For the U.S., it is much less clear how all this is playing out. The U.S. central bank unlike Europe's does not have only an inflation objective. While the Fed does make guesses at growth rates for GDP, it does not target GDP but it does make forecasts for the unemployment rate that come into play a bit more in the policy discussion. On this score, the U.S. unemployment rate has dropped very sharply, and while U.S. growth is better than growth in Europe, it is still not satisfactory. Indeed, U.S. job growth has picked up much more than GDP growth and this disconnect is now part of the policy discussion. The Fed is confronted with an unemployment rate that is looking low -almost too low- by historic standards and according to what had been recent policy judgements. Yet inflation both core and headline continue to fall. The only way to describe Fed policy is to admit that it has been `moving the goal posts.' Or, if you like this analogy better, it is like the famous Three-Stooges skit where they keep drawing a line in the sand and challenging the bully to cross it. Each time he does cross it, so they draw another until they finally run away. Well, the Fed is not yet running away. But it has drawn and erased lines below which it did not think the unemployment rate would fall. The Fed is really at odds in trying to understand economic performance. One of its policy metrics is telling it to slow down on the easing and to tap the brake, while the other is telling it to go full speed ahead.

We cannot be surprised that a central bank with two bosses winds up with contradictory orders. However, in the case of the Fed, the contradiction has been there for some time and yet the Fed has not resolved how to deal with it. For the moment, the Fed rhetoric is about how it won't tighten until it is sure inflation is on a 2% path. But inflation is still falling and the economy continues to tighten up. Still, there are NO SIGNS of economic overheating. Recent economic data have begun to back track, yet Fed rhetoric is all about how it is going to tighten. There is no mistaking what the Fed wants to do or which of its signals has become its master. Yet the other is still a constraint. There is no clear reason for the Fed to hike rates other than its growing impatience.
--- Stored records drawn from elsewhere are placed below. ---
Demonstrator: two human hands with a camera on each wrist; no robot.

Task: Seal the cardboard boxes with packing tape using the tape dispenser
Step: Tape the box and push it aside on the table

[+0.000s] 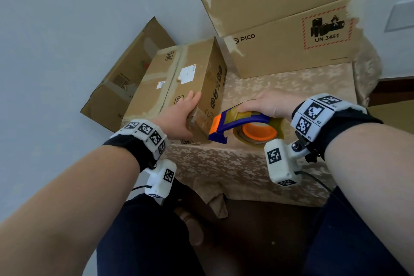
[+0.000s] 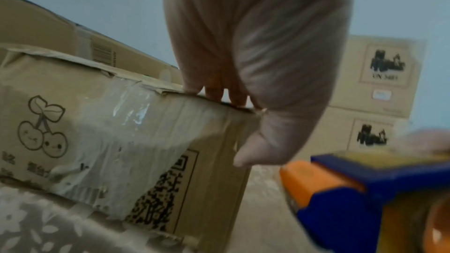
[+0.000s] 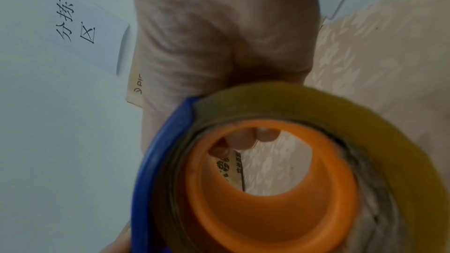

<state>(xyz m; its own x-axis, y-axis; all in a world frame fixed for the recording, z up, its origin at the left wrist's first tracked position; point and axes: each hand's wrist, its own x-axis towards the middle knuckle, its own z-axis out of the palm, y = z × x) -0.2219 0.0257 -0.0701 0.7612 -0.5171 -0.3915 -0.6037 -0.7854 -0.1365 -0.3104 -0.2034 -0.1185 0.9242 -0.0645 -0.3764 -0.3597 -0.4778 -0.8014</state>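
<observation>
The left hand (image 1: 179, 116) lies with straight fingers flat on the top near corner of the small box (image 1: 179, 83), thumb down the near face, steadying it without gripping. The right hand (image 1: 266, 105) is curled over the top of the tape dispenser (image 1: 237, 123), fingers wrapped round its blue frame, with the roll of tape (image 1: 257, 133) hanging below; the dispenser's orange nose sits just right of the small box, close to its near corner but, as far as I can tell, not yet touching. The likely trouble from here: the small box is only pressed down, not held, so a firm pull of tape could slide or twist it on the patterned cloth of the bench (image 1: 291, 83). Its faces also carry old, wrinkled tape, which may keep a new strip from lying flat. Whether a free tape end is ready at the dispenser's blade is not visible. The small box is closed, so its contents cannot be seen. Behind it, to the left, another box (image 1: 125, 74) leans against the wall; to its right two larger printed boxes (image 1: 280, 49) stand stacked and closed, their contents likewise hidden.
</observation>
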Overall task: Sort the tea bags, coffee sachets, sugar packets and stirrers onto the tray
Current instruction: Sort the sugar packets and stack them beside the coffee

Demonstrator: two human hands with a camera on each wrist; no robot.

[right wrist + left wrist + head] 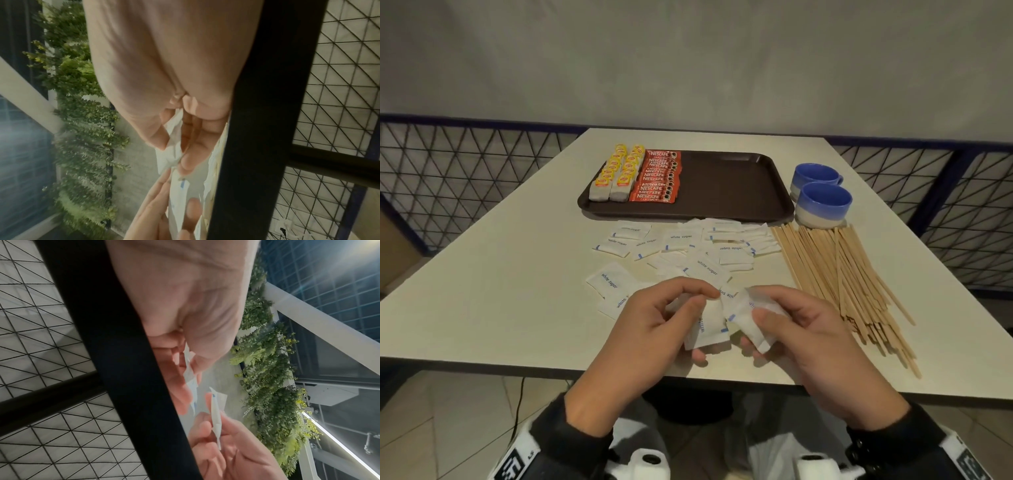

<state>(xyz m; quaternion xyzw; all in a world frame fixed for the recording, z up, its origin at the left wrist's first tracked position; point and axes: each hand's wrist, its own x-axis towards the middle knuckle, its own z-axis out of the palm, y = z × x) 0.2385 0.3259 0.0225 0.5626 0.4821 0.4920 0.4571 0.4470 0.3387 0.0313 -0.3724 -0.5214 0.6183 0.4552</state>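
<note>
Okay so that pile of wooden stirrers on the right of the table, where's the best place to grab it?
Probably the near end of the wooden stirrers, coming in with the right hand from the table's front edge. The sticks lie roughly parallel there, pointing toward you, while their far ends sit against the blue cup.

Tea bags (614, 174) and coffee sachets (658, 176) fill the tray's (736, 181) left; sugar packets (688, 248) and stirrers (839, 274) lie on the table
</note>
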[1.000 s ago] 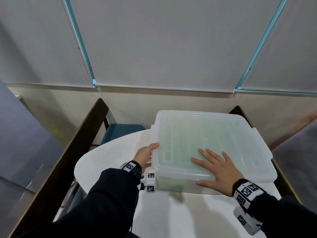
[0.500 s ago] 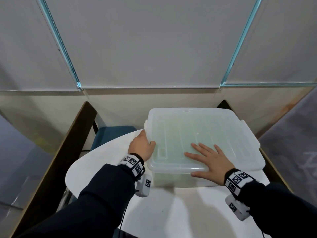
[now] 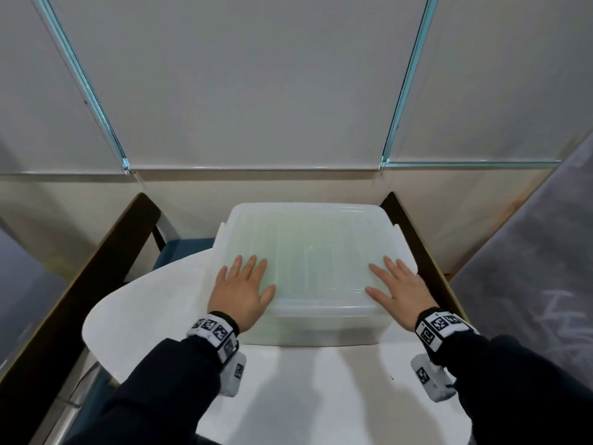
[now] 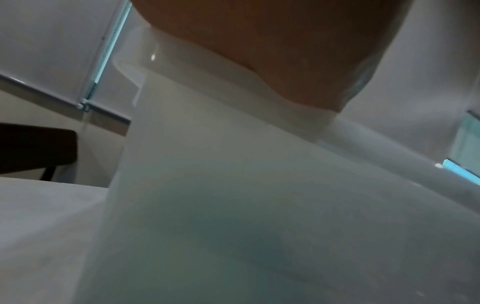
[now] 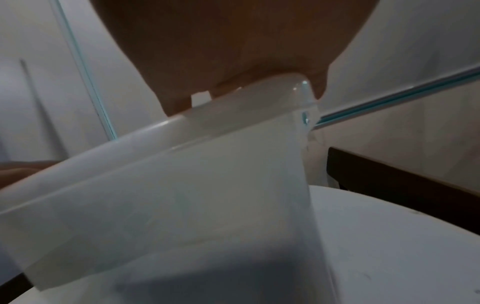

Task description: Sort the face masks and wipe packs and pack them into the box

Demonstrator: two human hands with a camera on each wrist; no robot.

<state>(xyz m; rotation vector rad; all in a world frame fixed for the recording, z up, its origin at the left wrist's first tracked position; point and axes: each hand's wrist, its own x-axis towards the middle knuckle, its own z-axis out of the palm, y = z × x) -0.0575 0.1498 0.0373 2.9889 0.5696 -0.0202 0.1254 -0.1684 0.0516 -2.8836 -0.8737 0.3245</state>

The Fed is in fact talking about one policy objective (inflation) while reacting to a totally different policy fear. I find this schizophrenic behavior.

For now, despite what are highly similar inflation results, we are seeing very different monetary policies being implemented and considered in the near future in the U.S., Canada and the EMU. This may give us a chance eventually to decide which of these approaches works best.